[Exercise requirements]: What you give back from the listing below should be an exact copy of the lines from the one with "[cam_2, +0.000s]" down to the one with "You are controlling", and it should contain no pictures.

[Recorded data]:
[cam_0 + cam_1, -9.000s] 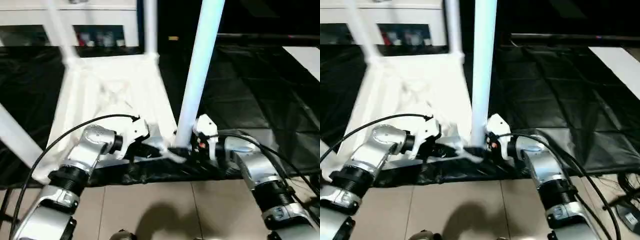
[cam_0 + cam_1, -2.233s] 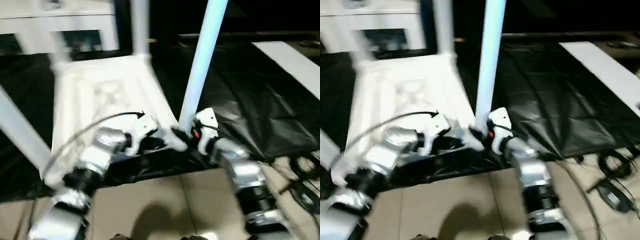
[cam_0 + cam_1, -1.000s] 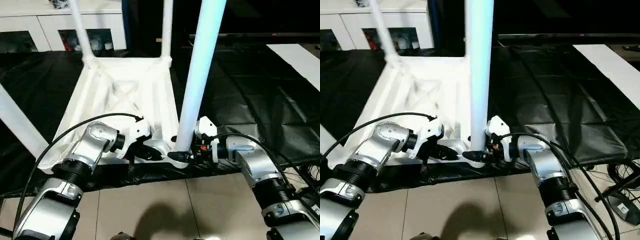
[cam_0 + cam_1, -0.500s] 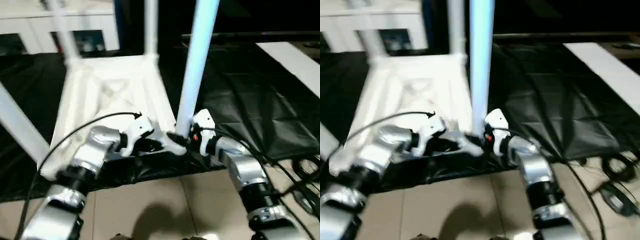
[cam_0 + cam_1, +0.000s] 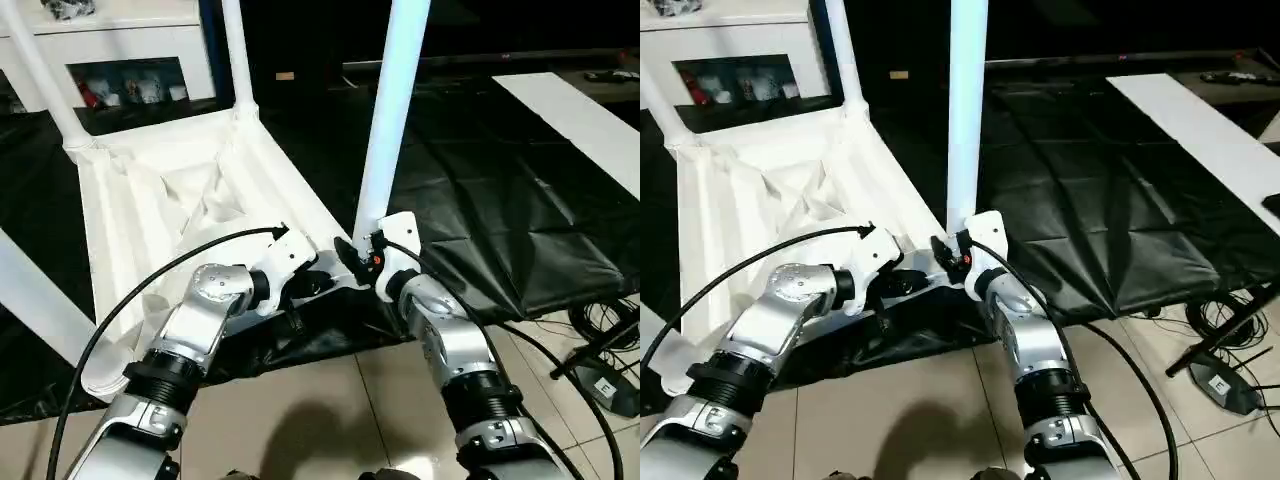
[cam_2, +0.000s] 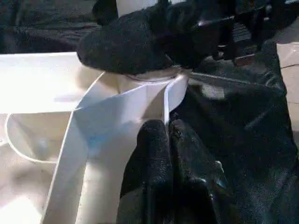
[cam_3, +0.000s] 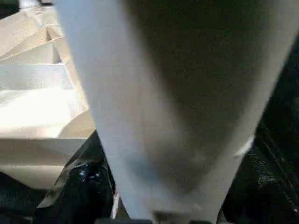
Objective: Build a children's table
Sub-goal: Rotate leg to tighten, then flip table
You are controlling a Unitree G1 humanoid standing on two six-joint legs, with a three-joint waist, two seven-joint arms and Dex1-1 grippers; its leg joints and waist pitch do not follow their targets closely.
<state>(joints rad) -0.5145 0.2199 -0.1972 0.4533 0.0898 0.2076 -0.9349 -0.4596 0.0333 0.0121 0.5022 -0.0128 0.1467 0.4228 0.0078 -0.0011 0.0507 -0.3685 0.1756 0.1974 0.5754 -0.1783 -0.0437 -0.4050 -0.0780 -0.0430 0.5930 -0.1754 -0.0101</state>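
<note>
- Tabletop (image 5: 190, 215) lies underside-up on the black-covered surface (image 5: 500, 210), its near corner at the surface's front edge.
- Near leg (image 5: 390, 110) stands upright in that near corner socket (image 6: 154, 77); two more legs rise from the tabletop's far corners.
- Step in hand, as I judge it: seating this leg. Next move calls for downward pressure while the corner is braced.
- Left gripper (image 6: 166, 135): jaws pinched on the tabletop's edge, just below the socket.
- Right gripper (image 5: 352, 258): at the leg's base; wrist view suggests jaws clasping the leg (image 7: 163, 93).
- Eye views give overall layout; left wrist view alone shows the rim pinch.
</note>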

[Expected answer]:
[cam_2, +0.000s] 
[cam_3, +0.000s] 
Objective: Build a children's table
Sub-goal: Rotate leg to tighten, then flip table
You are controlling a Unitree G1 humanoid standing on two six-joint legs, with a three-joint waist, two seven-joint arms and Dex1-1 grippers; its leg joints and waist pitch do not follow their targets closely.

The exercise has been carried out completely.